I think your sister is really jealous of you - the fact that you say you enjoyed spending time out with friends while she 'prefers' to be at home. I used to be kindda like your sister - i say i prefer to stay home when actually i was just too scared to go out with people because of fear of rejection - she is used to being perfect in everyway. I'm not going to judge your sister but that is how I was. By pointing out the faults in others, made me feel more perfect and shifted the focus on someone else.
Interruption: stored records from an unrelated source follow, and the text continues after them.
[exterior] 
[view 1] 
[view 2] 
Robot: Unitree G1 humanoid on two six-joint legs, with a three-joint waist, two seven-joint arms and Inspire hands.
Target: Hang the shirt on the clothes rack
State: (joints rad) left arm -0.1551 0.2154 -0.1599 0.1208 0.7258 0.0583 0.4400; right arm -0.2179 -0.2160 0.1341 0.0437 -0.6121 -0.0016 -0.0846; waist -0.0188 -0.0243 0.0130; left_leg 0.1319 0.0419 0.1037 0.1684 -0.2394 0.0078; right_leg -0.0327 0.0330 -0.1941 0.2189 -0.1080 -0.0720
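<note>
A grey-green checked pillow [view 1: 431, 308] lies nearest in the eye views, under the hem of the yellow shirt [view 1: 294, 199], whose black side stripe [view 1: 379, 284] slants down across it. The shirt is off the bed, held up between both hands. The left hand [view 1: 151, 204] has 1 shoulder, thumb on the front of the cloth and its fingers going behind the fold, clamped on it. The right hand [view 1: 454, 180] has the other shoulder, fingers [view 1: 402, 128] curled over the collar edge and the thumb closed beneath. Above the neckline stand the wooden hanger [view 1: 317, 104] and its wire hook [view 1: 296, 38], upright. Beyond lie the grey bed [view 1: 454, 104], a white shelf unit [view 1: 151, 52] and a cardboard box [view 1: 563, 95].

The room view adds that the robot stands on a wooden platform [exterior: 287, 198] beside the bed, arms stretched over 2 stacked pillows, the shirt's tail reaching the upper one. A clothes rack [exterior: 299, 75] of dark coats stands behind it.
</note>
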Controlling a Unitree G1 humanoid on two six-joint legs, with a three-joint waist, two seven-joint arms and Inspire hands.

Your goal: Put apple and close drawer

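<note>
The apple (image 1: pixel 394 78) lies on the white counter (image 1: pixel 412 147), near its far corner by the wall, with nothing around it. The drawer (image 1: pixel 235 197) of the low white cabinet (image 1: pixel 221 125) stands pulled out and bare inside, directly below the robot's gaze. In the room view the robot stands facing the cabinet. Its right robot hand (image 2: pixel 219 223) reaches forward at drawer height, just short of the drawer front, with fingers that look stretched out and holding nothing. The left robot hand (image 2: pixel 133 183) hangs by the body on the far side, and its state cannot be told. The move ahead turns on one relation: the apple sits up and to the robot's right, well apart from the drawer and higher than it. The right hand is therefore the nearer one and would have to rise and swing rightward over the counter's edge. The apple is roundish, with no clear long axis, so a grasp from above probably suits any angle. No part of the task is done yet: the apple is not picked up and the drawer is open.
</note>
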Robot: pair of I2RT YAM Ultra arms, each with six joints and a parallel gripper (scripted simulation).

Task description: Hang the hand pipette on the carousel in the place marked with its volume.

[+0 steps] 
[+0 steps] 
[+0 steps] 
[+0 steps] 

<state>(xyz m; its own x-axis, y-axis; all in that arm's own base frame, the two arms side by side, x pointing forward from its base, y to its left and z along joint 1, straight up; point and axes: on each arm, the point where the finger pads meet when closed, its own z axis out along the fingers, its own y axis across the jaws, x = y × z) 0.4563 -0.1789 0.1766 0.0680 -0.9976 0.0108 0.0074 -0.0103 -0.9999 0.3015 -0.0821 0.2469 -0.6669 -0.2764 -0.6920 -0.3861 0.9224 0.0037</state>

My family are Christian, in fact my dad is a full time Minister. (You would think that they are very strict) I have never been grounded before. We have a mutual understanding, they have taught me what is good and what is bad and that I have to make my own choices - It is strange because I feel so guilty when I do something that I know they will not like.

In their defence, if they have met your boyfriend and really feel that he is not good for you then I think that you should be direct and find out why exactly they are against him. Just remember that they have been around for a long time and they do not want you to have the 'wild' life that they had before they got married - because they do not want to talk about it just shows how ashamed they are.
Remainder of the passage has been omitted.